Overall, the hysteria--and I don't think it's overreaching to call it that--has just seemed very peculiar to me. I wonder where these people were seven years ago when we started a war (two wars? three? who can keep track?) in a far-off country (countries?) for no real reason. A war that, incidentally, put American lives in a lot more jeopardy than the current healthcare bill. I know it's apples and oranges and times have changed and all that, but still I wonder... if it'd been our Hussein vs. theirs, would the support have been the same? I'll leave it to you to answer.

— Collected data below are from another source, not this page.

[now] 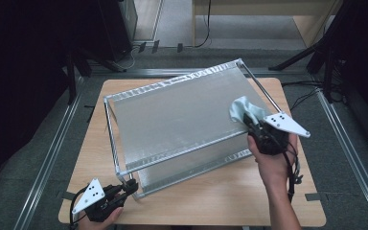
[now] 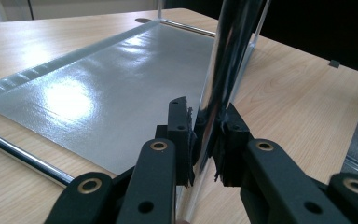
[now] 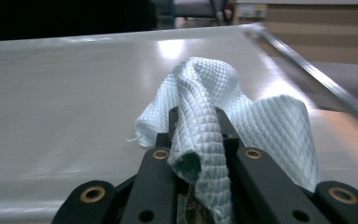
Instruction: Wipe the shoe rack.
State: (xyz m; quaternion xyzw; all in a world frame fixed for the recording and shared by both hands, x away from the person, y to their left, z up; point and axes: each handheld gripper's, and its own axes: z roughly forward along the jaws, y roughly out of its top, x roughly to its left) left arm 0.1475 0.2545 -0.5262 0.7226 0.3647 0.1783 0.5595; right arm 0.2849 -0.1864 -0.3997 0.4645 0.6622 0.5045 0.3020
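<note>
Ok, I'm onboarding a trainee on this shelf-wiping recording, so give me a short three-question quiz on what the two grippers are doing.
1. True or false: the right gripper is shut on a pale waffle-weave cloth.
2. What does the left gripper clamp? A) the cloth B) a chrome corner post of the shelf rack C) the wooden table
3. On which surface does the cloth rest?

Key: 1 true; 2 B; 3 the grey top shelf panel of the rack, near its right edge.
</note>
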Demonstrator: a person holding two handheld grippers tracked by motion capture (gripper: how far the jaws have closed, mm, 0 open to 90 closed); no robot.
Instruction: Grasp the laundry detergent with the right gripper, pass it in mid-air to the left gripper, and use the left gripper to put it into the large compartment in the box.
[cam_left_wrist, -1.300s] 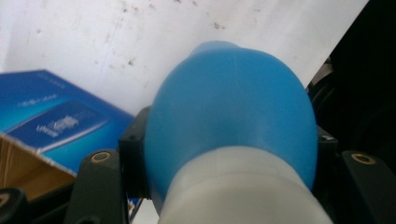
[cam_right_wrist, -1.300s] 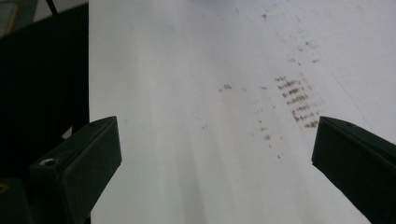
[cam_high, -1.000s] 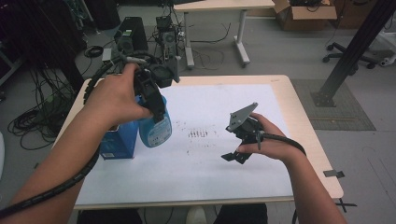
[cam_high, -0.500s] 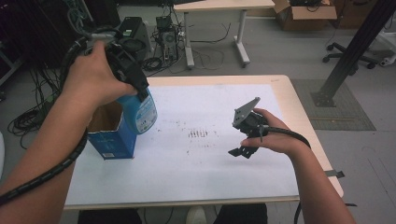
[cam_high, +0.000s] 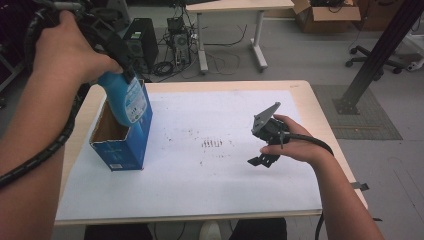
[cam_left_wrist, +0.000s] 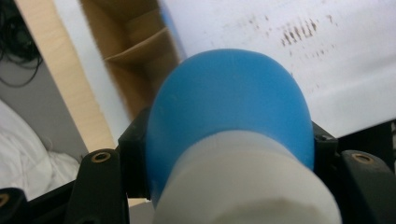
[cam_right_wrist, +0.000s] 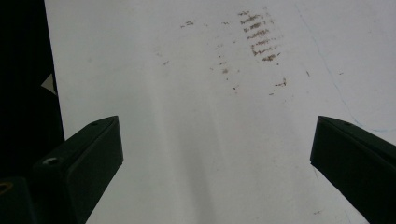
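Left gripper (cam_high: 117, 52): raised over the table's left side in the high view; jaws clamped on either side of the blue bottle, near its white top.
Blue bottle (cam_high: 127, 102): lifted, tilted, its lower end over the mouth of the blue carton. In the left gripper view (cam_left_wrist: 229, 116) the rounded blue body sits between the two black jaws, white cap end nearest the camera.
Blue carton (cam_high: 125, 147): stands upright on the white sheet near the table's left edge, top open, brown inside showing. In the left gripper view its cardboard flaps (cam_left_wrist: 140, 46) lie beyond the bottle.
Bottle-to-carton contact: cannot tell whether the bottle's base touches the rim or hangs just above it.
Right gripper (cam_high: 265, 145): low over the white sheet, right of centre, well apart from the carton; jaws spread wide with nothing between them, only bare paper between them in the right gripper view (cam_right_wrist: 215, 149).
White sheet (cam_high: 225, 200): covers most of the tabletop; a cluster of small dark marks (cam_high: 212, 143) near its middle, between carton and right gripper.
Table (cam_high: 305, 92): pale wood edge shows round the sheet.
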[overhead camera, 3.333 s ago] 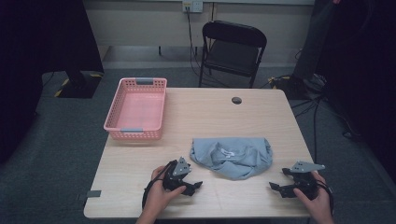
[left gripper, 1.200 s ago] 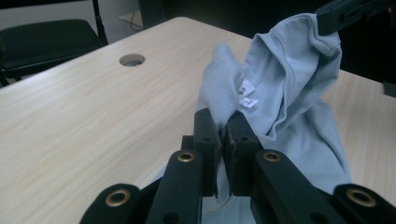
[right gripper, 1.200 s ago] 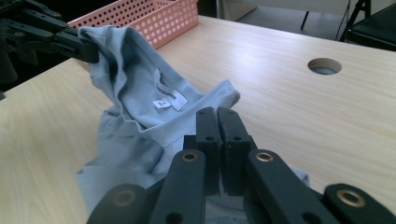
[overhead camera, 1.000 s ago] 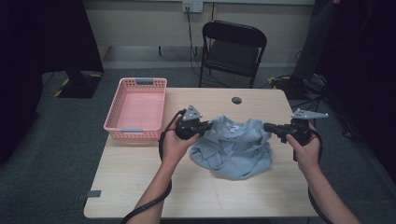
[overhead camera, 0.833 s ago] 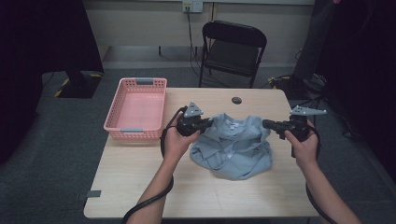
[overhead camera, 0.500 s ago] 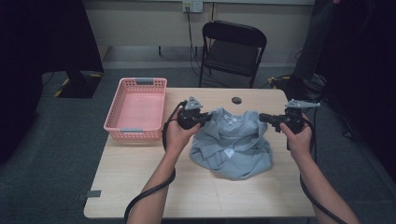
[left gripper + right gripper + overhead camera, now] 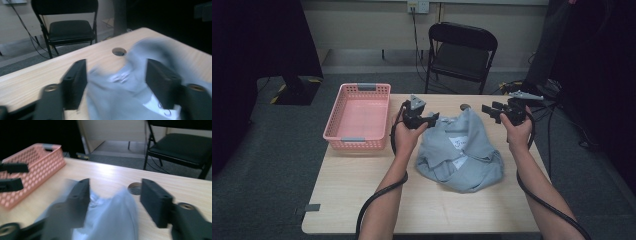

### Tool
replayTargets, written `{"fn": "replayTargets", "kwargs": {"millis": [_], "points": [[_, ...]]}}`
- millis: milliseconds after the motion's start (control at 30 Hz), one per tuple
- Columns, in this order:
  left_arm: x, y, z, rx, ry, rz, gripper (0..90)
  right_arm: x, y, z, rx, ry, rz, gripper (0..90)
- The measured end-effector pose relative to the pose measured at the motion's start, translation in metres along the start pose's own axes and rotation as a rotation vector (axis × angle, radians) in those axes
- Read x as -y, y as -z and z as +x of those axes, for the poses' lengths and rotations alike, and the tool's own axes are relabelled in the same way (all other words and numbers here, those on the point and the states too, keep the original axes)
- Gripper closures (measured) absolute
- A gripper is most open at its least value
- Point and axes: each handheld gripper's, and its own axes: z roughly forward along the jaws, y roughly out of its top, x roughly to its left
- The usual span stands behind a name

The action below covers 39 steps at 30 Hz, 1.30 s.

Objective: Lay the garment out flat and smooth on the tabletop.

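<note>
1. While you hold both grippers above the far half of the table (image 7: pixel 362 200), the grey shirt (image 7: pixel 462 150) lies bunched between and below them.
2. Your left gripper (image 7: pixel 430 119) has its jaws spread; in the left gripper view the shirt (image 7: pixel 130 95) sits in the gap between them, blurred, and you cannot tell whether they touch it.
3. Your right gripper (image 7: pixel 488 111) also stands spread, with a raised fold of shirt (image 7: pixel 112 217) just below its jaws.
4. Left of your left gripper sits the pink basket (image 7: pixel 358 116).
</note>
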Motion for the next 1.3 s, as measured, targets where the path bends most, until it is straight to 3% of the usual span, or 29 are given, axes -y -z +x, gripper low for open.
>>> {"fn": "replayTargets", "kwargs": {"millis": [100, 333, 533, 700, 900, 1300], "points": [[0.006, 0.003, -0.005, 0.029, -0.001, 0.033, 22.0, 0.007, 0.006, 0.007, -0.031, 0.026, 0.023, 24.0], [0.019, 0.016, -0.022, 0.057, 0.0, 0.054, 17.7, 0.03, 0.023, 0.022, -0.034, 0.086, 0.078, 16.9], [0.029, 0.029, -0.034, 0.07, -0.009, 0.07, 15.9, 0.045, 0.039, 0.032, -0.044, 0.073, 0.092, 12.2], [0.041, 0.039, -0.042, 0.11, -0.027, 0.08, 15.8, 0.056, 0.053, 0.037, -0.057, 0.076, 0.101, 11.9], [0.057, 0.046, -0.044, 0.12, -0.007, 0.1, 15.8, 0.07, 0.065, 0.035, -0.055, 0.098, 0.1, 12.1], [0.088, 0.057, -0.055, 0.176, -0.026, 0.128, 15.8, 0.106, 0.08, 0.036, -0.054, 0.13, 0.131, 12.0]]}}
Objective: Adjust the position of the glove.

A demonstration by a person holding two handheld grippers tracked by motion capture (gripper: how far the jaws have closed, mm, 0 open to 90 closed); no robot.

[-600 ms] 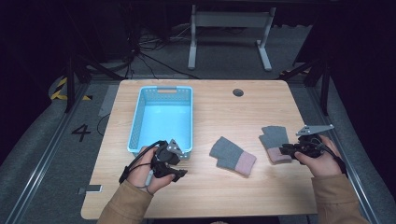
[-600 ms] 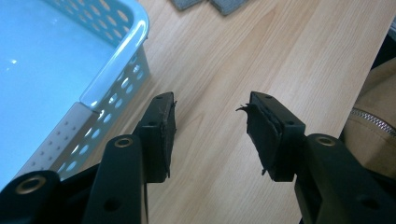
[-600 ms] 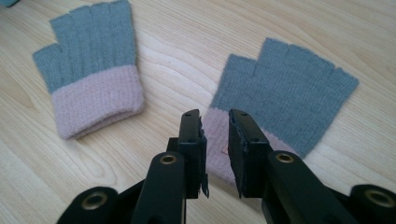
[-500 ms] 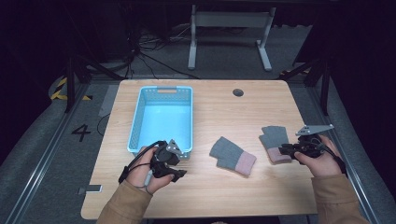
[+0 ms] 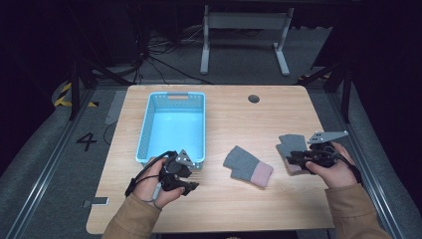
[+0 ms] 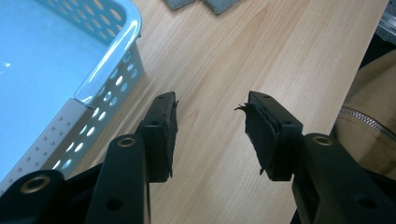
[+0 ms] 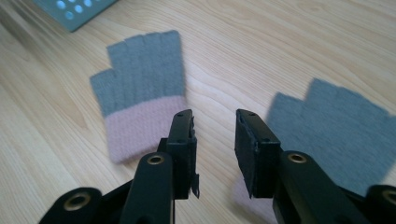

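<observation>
fingerless gloves, grey knit with pink cuffs, lie flat on the worktop [image 5: 239,199]: one [image 5: 248,167] mid-worktop, the other [image 5: 291,149] under the right hand-held gripper [image 7: 215,140], whose jaws stand narrowly apart and empty. they look light, soft and floppy; pinch a cuff. left hand-held gripper [image 6: 210,130] gapes wide beside the blue basket [image 5: 171,97]. no writing readable on them.

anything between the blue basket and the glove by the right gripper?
Yes: a second grey glove with a pink cuff lies on the bare table between the basket and the right-hand glove, clearest in the high view.
</observation>
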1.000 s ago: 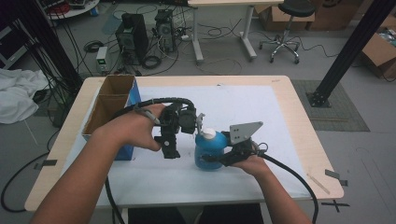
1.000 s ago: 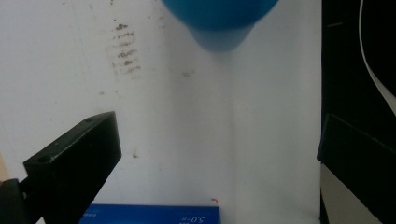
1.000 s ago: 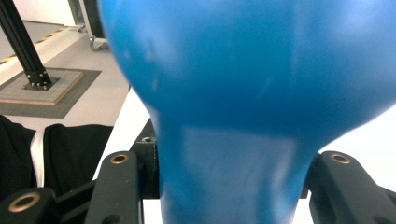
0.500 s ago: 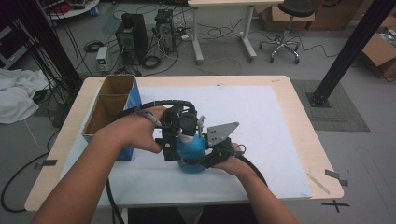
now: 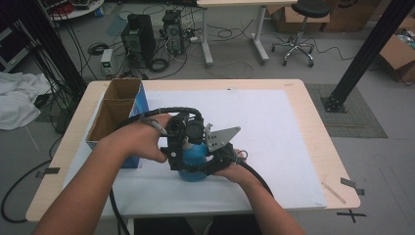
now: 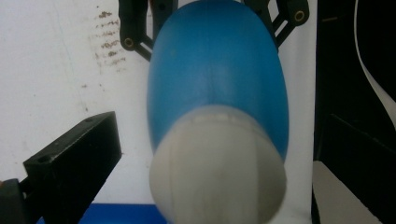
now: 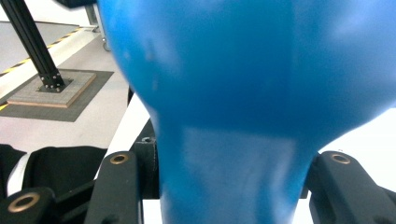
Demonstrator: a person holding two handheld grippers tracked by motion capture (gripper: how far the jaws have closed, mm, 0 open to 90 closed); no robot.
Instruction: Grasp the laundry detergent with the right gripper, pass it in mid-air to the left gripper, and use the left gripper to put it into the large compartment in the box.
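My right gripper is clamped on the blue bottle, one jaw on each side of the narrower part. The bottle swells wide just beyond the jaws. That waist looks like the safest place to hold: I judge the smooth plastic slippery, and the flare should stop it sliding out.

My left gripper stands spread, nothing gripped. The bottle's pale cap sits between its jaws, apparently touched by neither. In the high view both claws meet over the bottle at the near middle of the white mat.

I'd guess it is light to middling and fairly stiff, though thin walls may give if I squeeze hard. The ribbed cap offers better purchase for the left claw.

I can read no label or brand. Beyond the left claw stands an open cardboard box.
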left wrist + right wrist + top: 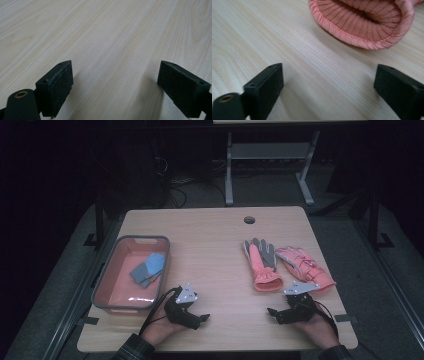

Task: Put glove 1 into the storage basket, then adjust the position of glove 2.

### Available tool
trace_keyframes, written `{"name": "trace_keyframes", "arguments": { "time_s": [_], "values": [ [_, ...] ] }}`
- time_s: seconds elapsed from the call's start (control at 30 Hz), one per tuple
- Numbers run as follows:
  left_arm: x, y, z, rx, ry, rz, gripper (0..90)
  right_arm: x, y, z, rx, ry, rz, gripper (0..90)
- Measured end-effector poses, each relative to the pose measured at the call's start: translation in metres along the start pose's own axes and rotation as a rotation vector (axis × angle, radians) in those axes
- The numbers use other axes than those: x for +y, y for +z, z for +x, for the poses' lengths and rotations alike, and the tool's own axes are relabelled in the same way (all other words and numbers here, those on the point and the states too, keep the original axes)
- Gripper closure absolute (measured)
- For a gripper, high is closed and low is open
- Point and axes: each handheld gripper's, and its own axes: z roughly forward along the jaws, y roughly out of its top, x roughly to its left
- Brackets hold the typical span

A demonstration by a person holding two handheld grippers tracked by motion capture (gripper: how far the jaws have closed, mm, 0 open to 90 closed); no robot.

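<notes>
Two pink gloves lie on the right half of the wooden table (210, 240). The one with a grey palm (261, 261) is nearer the middle, and the all-pink one (304, 267) lies to its right. My right gripper (278, 314) is open near the front edge, just below the gloves; a glove's ribbed pink cuff (362, 22) lies close ahead of its jaws. Low over bare wood at the front left, my left gripper (200, 319) is open and empty. A grey-rimmed pink bin (131, 272) to its left holds folded blue-grey cloth (149, 268).
A round cable hole (249, 219) sits near the table's far edge. Beyond the table stand grey metal frame legs (229, 170) on a dark floor. Bare wood (105, 37) stretches between the bin and the gloves.
</notes>
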Motion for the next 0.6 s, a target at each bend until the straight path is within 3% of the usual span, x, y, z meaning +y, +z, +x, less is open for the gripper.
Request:
{"name": "trace_keyframes", "arguments": {
  "time_s": [0.2,0.3,0.6],
  "values": [
    [0.000,0.000,0.001,-0.001,0.008,0.004,12.4,0.007,-0.011,-0.002,0.016,0.043,-0.005,18.4],
    [0.000,0.000,0.001,-0.007,0.014,0.004,12.3,0.013,-0.018,-0.004,0.054,0.053,-0.003,29.2],
    [0.000,0.000,0.002,-0.016,0.022,-0.001,12.3,0.040,-0.035,-0.013,0.095,0.054,-0.052,66.7]
  ]
}}
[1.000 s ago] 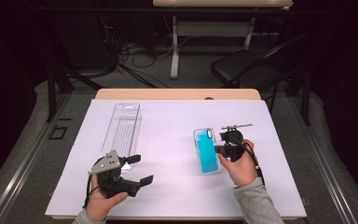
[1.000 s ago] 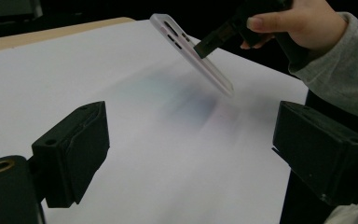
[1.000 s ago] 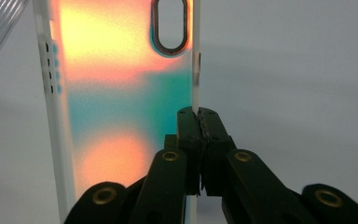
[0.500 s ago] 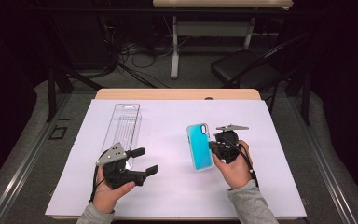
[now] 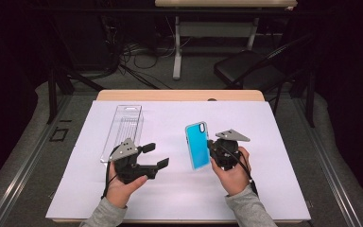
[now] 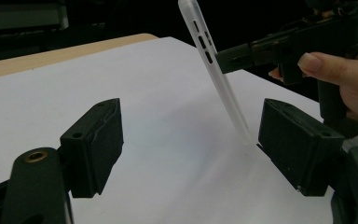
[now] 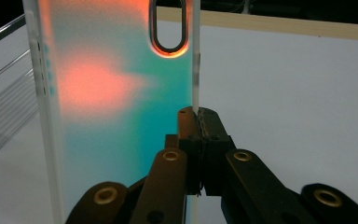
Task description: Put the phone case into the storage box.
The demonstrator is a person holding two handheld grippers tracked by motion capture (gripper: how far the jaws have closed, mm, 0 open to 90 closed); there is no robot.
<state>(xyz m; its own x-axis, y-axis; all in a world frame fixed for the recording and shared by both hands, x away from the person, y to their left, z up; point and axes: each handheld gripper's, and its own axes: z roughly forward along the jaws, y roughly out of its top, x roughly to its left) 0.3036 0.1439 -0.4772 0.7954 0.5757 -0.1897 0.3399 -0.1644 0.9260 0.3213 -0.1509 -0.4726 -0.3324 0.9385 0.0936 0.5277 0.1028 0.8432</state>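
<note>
Your right gripper [image 5: 211,150] has its jaws pressed together on one long edge of the phone case [image 5: 198,145], pinching it so the case stands tilted above the white sheet [image 5: 274,142] near the middle of the table. In the left gripper view its lower corner looks close to the sheet, though you cannot tell if it touches. Your left gripper [image 5: 154,155] sits just to the case's left with jaws spread wide, holding nothing. Behind it lies a clear plastic tray [image 5: 125,126], flat on the sheet.
</note>
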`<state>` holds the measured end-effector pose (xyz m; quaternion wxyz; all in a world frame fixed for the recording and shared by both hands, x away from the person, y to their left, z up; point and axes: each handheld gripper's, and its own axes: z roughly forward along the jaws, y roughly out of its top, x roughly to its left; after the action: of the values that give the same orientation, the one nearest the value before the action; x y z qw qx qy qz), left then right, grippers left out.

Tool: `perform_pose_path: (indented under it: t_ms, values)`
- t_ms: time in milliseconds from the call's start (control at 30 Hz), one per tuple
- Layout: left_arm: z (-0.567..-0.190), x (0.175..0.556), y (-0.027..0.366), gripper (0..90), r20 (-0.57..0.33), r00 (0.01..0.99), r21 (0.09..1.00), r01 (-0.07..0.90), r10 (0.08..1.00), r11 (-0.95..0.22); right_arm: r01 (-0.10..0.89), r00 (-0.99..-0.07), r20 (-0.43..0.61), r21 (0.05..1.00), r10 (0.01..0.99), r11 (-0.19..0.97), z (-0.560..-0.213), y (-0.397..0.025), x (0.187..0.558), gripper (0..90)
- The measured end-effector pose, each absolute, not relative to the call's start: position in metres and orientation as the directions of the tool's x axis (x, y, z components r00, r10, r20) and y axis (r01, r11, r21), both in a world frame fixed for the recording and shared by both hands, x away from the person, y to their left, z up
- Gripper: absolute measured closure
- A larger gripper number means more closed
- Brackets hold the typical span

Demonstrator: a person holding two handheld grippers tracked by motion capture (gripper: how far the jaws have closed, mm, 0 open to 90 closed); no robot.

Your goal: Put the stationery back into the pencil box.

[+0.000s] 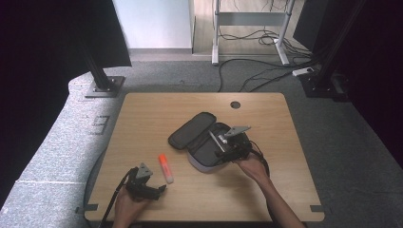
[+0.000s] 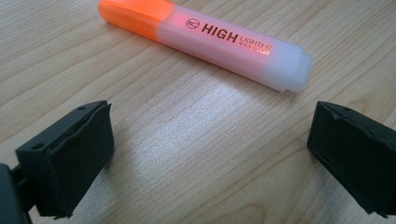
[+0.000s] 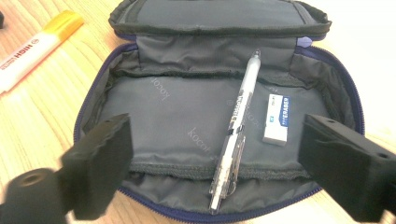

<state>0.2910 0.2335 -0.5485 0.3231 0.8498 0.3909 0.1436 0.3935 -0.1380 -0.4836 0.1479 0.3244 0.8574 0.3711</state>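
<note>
highlighter: our orange-capped translucent plastic highlighter (image 2: 205, 42) lies crosswise just ahead of the left gripper (image 2: 208, 154)
jaws: wide, empty
right gripper (image 3: 210, 172): wide over our open grey fabric pencil case (image 3: 173, 107)

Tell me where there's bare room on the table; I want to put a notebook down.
The table is bare along its far edge, behind the pencil case, and down its left side beyond the highlighter. The right edge strip is free too. It is crowded in the middle and near edge, around the case, right claw and left claw.
</note>
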Motion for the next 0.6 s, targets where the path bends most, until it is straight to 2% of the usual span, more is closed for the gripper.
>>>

I like to believe that Americans are less selfish than recent days have made them seem. I like to believe we are a people that takes the injunction to "love thy neighbor" seriously, and as it's really meant. The neighbor is the poor, unemployed slacker, but it is also you and me and all the rest of us. The neighbor is the person you don't know, you aren't comfortable with, you don't understand. If "love thy neighbor" means anything, it includes them too. And for me, at least, loving thy neighbor means helping him in any way I can, even if it means contributing a few of MY hard-earned dollars to the cause to help them see a doctor. I feel no coercion, no tyrannical power forcing me to do this. It comes easily.

After all, I'm sure they'd do the same for me.